▶ PROBLEM REQUIREMENTS:
Look for the string "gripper" in the listing below and copy every line in which it appears.
── INPUT DATA
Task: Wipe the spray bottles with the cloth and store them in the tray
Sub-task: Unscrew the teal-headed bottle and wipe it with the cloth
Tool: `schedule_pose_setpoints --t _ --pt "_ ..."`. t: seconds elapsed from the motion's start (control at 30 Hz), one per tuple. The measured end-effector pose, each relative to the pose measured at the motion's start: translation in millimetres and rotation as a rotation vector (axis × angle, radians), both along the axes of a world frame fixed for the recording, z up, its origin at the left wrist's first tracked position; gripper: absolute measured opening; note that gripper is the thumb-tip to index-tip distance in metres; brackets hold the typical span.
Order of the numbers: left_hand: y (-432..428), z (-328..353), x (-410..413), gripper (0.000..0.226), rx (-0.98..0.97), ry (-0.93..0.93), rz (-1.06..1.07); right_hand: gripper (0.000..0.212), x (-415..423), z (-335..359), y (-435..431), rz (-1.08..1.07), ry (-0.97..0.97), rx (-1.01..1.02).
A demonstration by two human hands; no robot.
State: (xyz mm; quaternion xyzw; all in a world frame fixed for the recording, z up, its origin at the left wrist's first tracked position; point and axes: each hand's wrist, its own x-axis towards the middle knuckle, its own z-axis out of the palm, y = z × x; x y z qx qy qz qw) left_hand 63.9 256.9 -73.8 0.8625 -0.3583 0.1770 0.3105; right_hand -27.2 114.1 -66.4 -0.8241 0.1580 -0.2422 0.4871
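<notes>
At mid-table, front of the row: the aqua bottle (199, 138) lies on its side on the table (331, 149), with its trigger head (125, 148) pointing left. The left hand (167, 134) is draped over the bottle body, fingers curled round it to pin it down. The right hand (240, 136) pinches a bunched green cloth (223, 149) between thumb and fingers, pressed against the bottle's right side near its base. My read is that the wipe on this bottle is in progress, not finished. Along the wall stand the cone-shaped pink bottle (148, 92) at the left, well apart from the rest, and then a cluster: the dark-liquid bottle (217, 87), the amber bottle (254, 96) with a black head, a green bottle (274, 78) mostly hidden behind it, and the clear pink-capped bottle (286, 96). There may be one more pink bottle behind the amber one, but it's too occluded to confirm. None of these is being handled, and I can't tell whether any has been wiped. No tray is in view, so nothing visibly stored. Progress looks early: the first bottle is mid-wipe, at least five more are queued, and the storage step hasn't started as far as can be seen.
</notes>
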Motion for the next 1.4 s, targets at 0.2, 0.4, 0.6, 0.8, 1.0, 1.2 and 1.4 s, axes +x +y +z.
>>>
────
▶ TASK ANSWER:
Tool: `schedule_pose_setpoints --t _ --pt "_ ..."`. t: seconds elapsed from the motion's start (control at 30 Hz), one per tuple. The measured end-effector pose, each relative to the pose measured at the motion's start: translation in millimetres and rotation as a rotation vector (axis × angle, radians), both along the axes of a world frame fixed for the recording, z up, its origin at the left wrist's first tracked position; gripper: absolute measured opening; note that gripper is the thumb-tip to index-tip distance in metres; brackets hold the typical span.
Order of the numbers: left_hand: y (-432..428), z (-328..353), x (-410..413), gripper (0.000..0.226), rx (-0.98..0.97), ry (-0.93..0.93), rz (-1.06..1.07); right_hand: gripper (0.000..0.212), x (-415..423), z (-335..359), y (-435..431), rz (-1.08..1.07), ry (-0.97..0.97), rx (-1.01..1.02).

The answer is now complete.